TASK DESCRIPTION -
What is the number of lines in these records that hold the word "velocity"? Reply with that number alone.

(Stored entries)
-----

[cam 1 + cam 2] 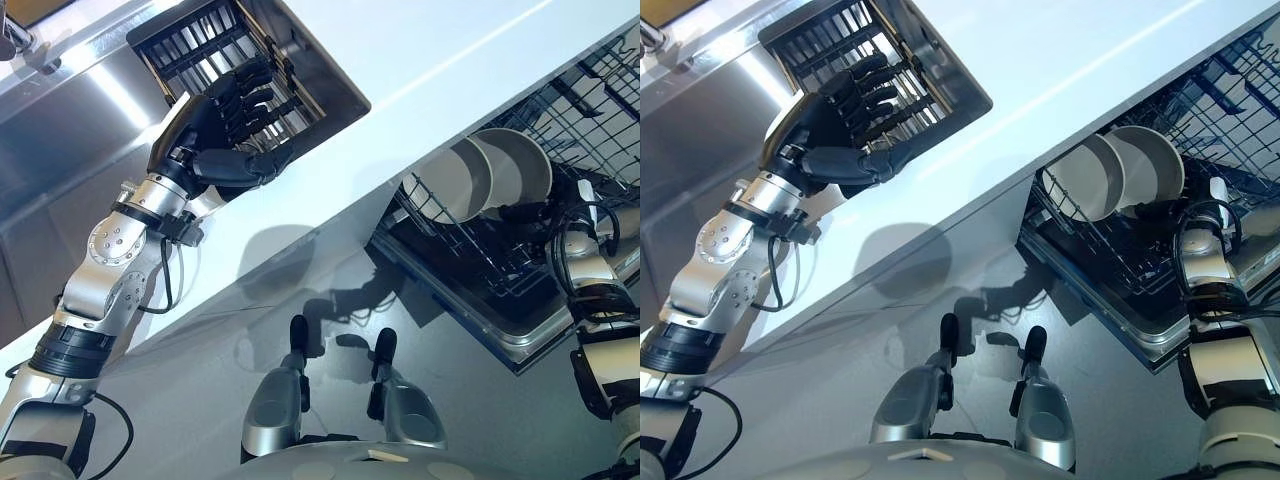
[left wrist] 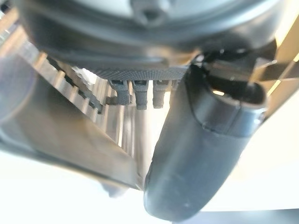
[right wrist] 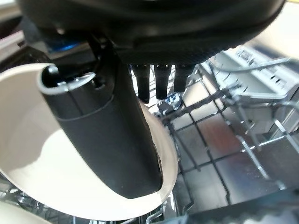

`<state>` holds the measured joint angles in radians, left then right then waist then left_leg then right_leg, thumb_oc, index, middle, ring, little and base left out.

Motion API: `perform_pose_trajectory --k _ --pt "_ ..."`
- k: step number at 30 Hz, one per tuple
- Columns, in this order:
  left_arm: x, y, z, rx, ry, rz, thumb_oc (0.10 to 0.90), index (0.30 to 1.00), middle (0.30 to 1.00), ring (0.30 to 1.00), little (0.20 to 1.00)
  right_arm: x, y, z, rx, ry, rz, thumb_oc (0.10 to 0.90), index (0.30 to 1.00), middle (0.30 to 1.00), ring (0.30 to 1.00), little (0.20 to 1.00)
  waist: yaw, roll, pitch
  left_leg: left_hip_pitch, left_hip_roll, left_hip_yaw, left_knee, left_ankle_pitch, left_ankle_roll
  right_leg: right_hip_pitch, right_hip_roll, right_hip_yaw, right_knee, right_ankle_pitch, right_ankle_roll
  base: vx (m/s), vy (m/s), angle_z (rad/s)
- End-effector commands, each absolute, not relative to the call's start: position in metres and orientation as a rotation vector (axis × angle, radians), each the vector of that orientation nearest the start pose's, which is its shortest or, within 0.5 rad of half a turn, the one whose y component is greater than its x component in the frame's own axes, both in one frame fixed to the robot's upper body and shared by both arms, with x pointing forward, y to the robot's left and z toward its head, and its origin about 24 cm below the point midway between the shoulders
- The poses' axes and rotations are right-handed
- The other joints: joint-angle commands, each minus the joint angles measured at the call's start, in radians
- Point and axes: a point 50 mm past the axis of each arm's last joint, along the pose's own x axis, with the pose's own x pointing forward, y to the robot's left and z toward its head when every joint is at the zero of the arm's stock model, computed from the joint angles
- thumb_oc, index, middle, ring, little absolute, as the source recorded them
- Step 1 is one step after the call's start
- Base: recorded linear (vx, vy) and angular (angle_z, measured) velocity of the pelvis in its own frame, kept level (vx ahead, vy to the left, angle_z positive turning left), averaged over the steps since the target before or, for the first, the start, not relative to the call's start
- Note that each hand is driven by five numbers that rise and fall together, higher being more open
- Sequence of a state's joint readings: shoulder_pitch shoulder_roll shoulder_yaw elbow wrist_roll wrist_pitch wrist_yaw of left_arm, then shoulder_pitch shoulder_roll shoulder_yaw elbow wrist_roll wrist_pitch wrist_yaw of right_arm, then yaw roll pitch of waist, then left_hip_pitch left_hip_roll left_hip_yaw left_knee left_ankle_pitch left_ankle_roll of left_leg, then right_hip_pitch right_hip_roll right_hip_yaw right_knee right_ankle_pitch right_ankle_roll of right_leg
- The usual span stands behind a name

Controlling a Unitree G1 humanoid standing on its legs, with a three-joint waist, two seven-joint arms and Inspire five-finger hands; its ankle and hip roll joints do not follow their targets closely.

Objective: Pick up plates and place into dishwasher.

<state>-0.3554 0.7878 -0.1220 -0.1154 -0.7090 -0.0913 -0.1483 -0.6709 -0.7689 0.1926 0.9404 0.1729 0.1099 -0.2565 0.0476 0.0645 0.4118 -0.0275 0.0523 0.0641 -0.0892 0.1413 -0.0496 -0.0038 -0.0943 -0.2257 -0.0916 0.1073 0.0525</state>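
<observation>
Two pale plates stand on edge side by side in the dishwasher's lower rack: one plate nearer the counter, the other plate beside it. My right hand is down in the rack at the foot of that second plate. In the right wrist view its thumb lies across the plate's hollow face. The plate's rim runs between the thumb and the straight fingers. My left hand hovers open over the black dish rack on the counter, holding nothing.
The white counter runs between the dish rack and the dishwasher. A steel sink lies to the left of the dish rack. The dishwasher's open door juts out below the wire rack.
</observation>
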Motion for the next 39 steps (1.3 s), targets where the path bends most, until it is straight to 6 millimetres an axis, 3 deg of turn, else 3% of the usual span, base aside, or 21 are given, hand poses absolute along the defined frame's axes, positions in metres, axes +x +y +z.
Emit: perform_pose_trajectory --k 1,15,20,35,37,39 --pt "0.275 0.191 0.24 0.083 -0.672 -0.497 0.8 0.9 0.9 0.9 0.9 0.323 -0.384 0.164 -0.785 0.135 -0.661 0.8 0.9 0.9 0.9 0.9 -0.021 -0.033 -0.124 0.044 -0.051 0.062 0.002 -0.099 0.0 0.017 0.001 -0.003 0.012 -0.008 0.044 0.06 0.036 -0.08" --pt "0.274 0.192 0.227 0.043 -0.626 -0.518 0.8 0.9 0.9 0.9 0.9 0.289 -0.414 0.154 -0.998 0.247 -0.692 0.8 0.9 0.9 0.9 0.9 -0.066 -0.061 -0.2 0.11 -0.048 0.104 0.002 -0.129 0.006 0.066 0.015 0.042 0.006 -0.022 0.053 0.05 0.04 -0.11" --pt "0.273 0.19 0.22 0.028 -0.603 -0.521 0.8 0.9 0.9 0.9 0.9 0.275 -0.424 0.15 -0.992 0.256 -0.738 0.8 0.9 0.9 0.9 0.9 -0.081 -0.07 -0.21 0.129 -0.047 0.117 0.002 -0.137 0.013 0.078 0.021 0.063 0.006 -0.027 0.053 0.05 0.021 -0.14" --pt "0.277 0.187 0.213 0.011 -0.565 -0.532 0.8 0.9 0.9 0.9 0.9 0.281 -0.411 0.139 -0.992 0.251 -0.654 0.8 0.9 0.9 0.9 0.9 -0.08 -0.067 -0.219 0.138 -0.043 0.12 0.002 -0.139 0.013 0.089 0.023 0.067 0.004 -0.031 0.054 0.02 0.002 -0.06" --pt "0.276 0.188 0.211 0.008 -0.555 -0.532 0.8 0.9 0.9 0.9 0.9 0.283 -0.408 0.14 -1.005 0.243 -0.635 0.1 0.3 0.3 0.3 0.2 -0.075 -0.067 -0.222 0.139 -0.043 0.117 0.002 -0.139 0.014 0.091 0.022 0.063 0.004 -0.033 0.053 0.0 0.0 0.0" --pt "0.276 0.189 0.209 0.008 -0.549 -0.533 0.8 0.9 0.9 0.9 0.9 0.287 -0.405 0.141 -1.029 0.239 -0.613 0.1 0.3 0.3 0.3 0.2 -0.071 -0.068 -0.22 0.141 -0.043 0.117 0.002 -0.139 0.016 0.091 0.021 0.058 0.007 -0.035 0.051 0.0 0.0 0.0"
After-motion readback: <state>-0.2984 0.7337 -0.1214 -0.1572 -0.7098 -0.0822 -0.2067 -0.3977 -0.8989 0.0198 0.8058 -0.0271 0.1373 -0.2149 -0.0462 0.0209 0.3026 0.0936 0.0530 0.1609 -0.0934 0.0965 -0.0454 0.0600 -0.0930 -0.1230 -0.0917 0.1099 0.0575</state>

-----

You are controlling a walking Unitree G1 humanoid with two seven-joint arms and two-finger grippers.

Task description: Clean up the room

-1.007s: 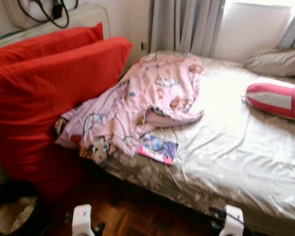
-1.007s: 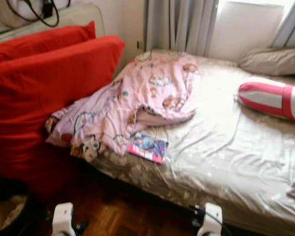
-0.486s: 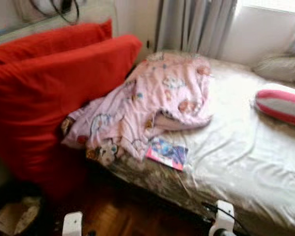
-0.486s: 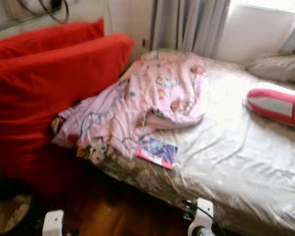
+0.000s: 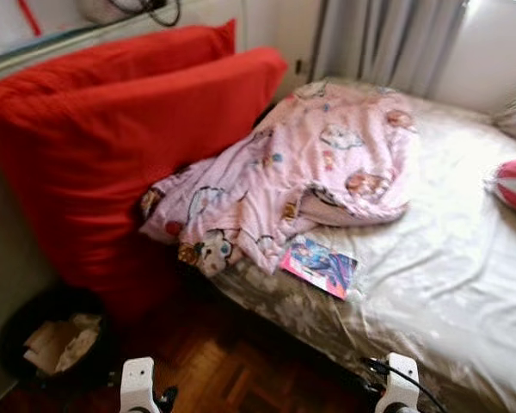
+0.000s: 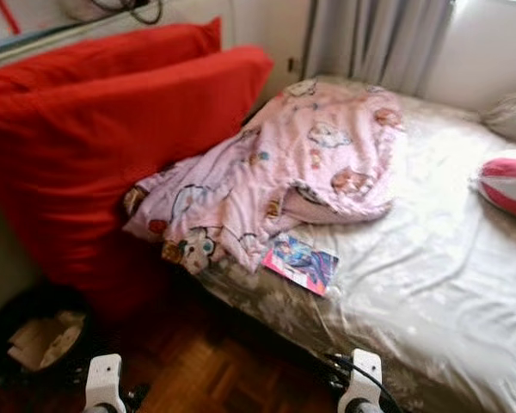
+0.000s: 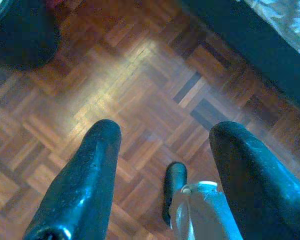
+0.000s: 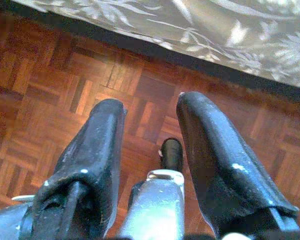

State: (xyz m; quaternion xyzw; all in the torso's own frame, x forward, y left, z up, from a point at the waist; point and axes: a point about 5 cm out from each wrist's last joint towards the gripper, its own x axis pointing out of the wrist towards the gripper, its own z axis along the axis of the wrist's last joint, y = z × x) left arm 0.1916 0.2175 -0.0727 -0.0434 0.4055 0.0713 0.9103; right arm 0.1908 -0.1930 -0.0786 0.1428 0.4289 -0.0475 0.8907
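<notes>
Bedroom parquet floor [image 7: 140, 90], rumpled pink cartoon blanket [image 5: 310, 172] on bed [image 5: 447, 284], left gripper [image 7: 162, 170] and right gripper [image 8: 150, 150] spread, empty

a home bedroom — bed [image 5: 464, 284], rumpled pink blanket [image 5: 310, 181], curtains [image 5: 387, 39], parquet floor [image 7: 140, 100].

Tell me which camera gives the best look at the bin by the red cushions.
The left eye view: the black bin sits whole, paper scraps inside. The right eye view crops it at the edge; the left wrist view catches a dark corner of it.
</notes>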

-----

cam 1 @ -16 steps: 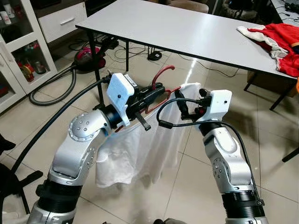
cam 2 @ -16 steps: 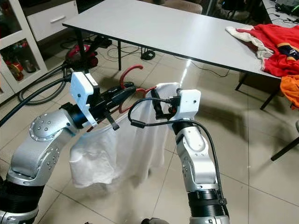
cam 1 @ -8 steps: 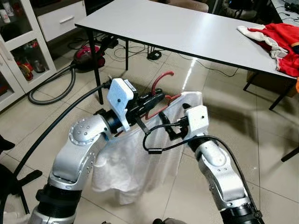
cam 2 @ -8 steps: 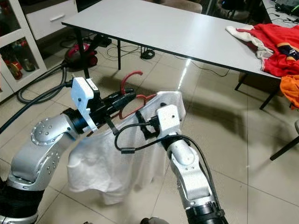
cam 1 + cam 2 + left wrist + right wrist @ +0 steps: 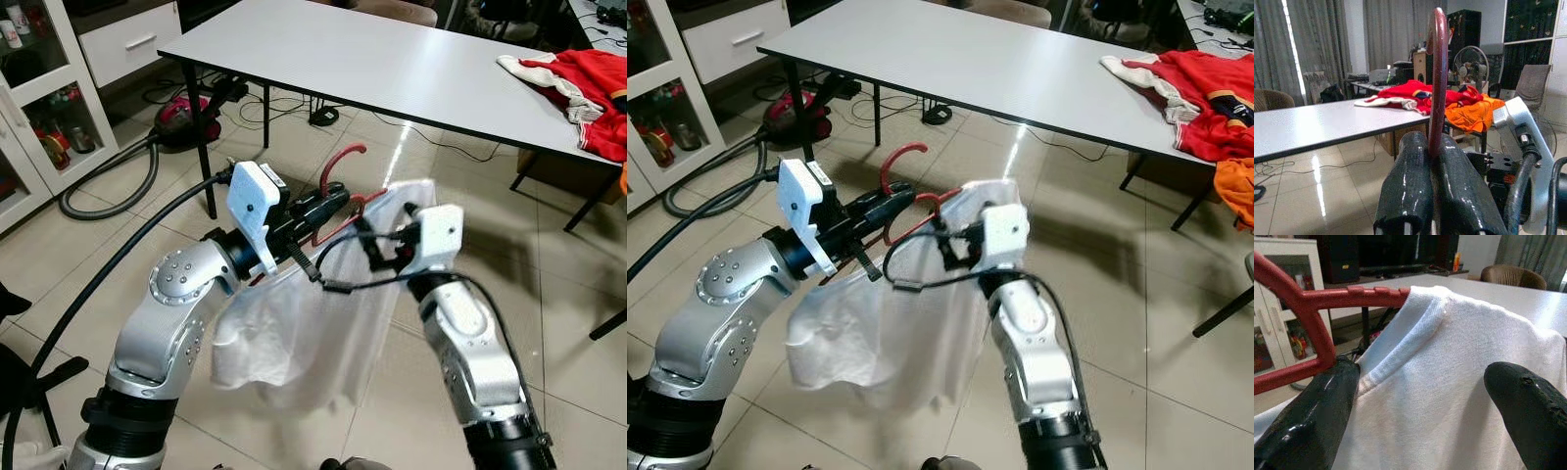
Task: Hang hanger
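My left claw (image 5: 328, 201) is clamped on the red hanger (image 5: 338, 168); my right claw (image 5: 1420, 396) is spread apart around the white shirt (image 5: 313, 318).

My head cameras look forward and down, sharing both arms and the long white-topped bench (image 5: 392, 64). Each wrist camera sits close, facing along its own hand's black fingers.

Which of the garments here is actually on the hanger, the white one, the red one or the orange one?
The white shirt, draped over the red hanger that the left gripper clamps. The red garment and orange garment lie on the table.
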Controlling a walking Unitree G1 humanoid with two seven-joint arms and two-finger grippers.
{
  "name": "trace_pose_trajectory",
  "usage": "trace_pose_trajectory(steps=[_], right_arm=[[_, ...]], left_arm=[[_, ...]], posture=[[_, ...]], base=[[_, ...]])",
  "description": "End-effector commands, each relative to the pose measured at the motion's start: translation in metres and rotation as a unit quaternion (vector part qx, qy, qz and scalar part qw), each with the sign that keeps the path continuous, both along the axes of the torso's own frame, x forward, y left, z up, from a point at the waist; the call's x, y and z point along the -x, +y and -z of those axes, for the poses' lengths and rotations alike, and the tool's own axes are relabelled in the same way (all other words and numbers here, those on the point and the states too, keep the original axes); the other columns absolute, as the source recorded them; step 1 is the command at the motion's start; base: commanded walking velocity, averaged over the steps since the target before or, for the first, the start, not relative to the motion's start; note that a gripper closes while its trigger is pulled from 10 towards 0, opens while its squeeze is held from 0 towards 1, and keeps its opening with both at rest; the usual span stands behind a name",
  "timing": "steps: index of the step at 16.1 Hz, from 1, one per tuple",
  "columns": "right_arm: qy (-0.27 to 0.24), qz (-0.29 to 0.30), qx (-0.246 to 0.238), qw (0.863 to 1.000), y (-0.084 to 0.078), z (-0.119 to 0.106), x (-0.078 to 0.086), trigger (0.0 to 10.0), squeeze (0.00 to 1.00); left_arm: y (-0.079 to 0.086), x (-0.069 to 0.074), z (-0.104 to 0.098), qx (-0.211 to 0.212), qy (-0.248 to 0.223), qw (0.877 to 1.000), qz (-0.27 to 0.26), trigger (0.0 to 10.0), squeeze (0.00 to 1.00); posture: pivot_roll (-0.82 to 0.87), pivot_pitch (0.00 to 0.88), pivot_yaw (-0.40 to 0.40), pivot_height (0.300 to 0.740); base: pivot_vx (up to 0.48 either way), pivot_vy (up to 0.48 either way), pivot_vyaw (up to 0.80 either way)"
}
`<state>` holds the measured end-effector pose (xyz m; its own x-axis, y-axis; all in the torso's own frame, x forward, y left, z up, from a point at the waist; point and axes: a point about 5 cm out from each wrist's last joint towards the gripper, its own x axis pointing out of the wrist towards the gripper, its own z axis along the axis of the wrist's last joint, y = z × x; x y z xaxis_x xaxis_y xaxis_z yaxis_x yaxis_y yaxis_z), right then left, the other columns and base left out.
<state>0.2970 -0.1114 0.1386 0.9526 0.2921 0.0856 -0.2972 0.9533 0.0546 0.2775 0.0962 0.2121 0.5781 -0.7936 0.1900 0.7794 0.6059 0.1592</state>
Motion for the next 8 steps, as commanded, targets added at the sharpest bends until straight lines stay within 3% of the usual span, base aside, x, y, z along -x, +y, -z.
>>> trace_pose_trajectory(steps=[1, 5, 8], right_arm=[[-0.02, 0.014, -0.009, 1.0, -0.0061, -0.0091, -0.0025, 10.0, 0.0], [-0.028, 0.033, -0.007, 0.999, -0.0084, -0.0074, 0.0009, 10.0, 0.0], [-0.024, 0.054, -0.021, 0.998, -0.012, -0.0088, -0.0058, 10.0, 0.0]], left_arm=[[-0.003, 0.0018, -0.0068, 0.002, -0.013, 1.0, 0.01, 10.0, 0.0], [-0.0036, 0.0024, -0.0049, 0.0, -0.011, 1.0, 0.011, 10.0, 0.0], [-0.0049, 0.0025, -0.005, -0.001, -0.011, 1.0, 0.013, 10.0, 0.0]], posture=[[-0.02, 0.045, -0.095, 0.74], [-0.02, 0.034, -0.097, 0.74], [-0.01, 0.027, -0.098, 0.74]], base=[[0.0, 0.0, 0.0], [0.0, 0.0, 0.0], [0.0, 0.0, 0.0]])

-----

TASK RESULT -
2